LIVING ON ALMOST NOTHING IN AMERICA

An eye-opening account of the lives ensnared in the new poverty cycle.

An analysis of the growing portion of American poor who live on an average of $2 per day.

Welfare in the United States has always been a divisive issue. Most Americans agree that the poor deserve government assistance, but those same people also respond with vitriol at the idea of welfare as a system that encourages entitlement, promotes laziness, and creates a class of “takers.” Government assistance programs date back as far as the post–Civil War era, but only recently has the public’s outrage over government spending on welfare become so controversial. Following the wildly exaggerated myths of figures like Ronald Reagan’s “Welfare Queen” and the influential though dubious analysis of Charles Murray’s Losing Ground (1984), policy was reshaped in the 1990s under President Bill Clinton, changing the nature of government assistance to the poor. Edin (Sociology and Public Health/Johns Hopkins Univ.; co-author: Promises I Can Keep: Why Poor Women Put Motherhood Before Marriage, 2005) and Shaefer (Social Work/Univ. of Michigan) argue that this shift created a new class of poor in America that fights to survive on barely $2 per person per day because they cannot qualify for the new government aid programs or the assistance they receive is simply not enough to supplement their low-paying jobs.

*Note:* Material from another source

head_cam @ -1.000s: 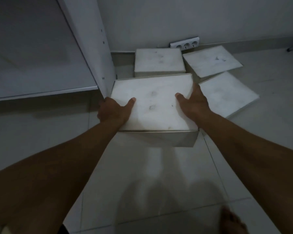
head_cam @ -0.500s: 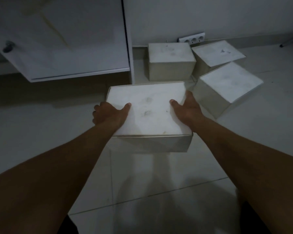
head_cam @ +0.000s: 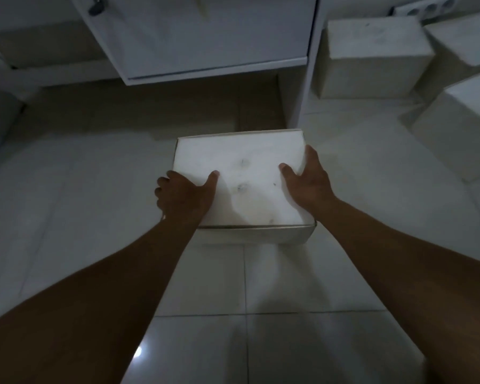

By 2011, more than 4 percent of households with children in the U.S. fell into this category, doubling in the decade and a half since welfare was reformed in the 1990s. Curious as to how this new class of poor survives, Edin and Shaefer traveled to some of the most depressed areas of the country, including Chicago, Appalachia, and the Mississippi Delta. The authors share deeply human stories of the regular people trapped in poverty, typically through no fault of their own. Some are victims of abuse, others are forced to quit their low-paying jobs due to health concerns, and some simply cannot catch a break despite playing by the rules.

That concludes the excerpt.